Have been occupied as of late with grad school. I’ll still be on Steepster, but will mostly be in lurk-mode with the occasional review.

About Me
Student with far too many interests, ranging from medical anthropology to evolutionary biology to bioethics to medicine to computer science to theatre, and lots more.

Brewing
Brewing method is usually Western style for black teas (2-3 minutes at near-boiling), “grandpa style” for shu pu’ers and longjing, and gongfu (with a gaiwan) short steeps for sheng and shu pu’ers (two 5-second rinses, then 5, 10, 15-second steeps with a gradual increase in steep times to taste). The gaiwan is also used for oolongs though I sometimes use a brew basket if the gaiwan is occupied and I’m taking a break from pu’er.

Preferences
I enjoy black teas, pu’er, and oolongs (leaning towards aged, cliff/Wuyi, or roasted/dark), depending on my mood. I don’t usually drink green tea but do enjoy a cup every so often.

Ratings
My rating methods have changed over time and as a result, they’re very inconsistent. For the most part, as of 11 November 2014, unless a tea is exceptional in some way (either good or bad), I will refrain from leaving a numerical rating.

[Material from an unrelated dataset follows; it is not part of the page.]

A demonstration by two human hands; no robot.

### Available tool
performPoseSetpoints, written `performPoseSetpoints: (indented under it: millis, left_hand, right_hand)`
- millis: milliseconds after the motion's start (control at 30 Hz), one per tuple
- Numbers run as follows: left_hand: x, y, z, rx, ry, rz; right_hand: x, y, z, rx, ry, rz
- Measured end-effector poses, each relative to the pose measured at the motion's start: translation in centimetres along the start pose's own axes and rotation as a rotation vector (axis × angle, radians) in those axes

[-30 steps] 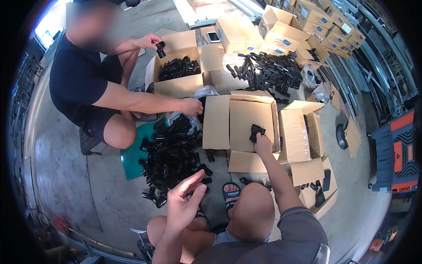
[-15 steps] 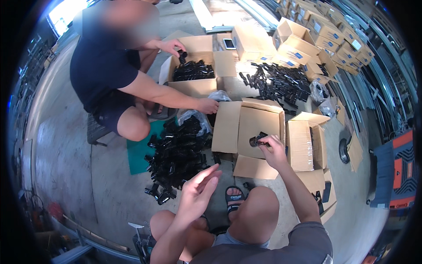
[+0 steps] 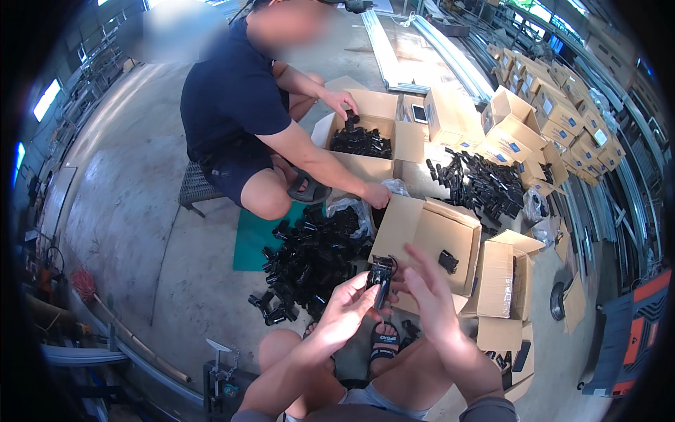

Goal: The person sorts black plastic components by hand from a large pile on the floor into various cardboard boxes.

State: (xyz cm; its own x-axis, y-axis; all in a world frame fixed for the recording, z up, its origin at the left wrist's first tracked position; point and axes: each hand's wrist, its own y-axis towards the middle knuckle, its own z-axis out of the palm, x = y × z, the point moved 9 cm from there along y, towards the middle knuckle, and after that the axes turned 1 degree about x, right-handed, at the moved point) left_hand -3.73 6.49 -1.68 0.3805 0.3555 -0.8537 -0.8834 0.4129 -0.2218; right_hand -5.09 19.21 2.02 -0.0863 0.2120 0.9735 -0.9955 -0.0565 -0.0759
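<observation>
In front of my knees, my left hand (image 3: 346, 304) grips a glossy black tubular fitting (image 3: 380, 280) between thumb and fingers. Beside it, my right hand (image 3: 430, 292) has its fingers spread; it is slightly blurred, and whether a fingertip touches the fitting I cannot tell. Just beyond is an open cardboard box (image 3: 402, 226) with a black fitting (image 3: 448, 261) lying inside. To the left, a heap of similar black fittings (image 3: 309, 260) lies partly on a green sheet (image 3: 253, 243).
A co-worker (image 3: 239, 105) squats at the far left, one hand over a box (image 3: 362, 167) of black parts. More black parts (image 3: 478, 184) are piled behind my box. Another open carton (image 3: 496, 281) stands at right, stacked cartons (image 3: 562, 105) farther back.
My right hand has come back from over the box and is now empty beside my left. A fitting now lies in the box, and my left hand, empty before, holds another.
</observation>
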Motion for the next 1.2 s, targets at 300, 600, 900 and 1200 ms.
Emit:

I plan to give my rating system an overhaul and will eventually get around to rescaling older ratings.

99 & 100: I will go to almost any lengths to keep this stocked in my cupboard.
90-98: I’m willing to or already do frequently repurchase this when my stock runs low.
80-89: I enjoy this tea, and I may be inclined to get more of it once I run out.
70-79: While this is a good tea, I don’t plan on having it in constant supply in my tea stash.
50-69: This might still be a good tea, but I wouldn’t get it myself.
40-49: Just tolerable enough for me to finish the cup, but I don’t think I’ll be trying it again any time soon.
Below 40: Noping the heck out of this cup/pot.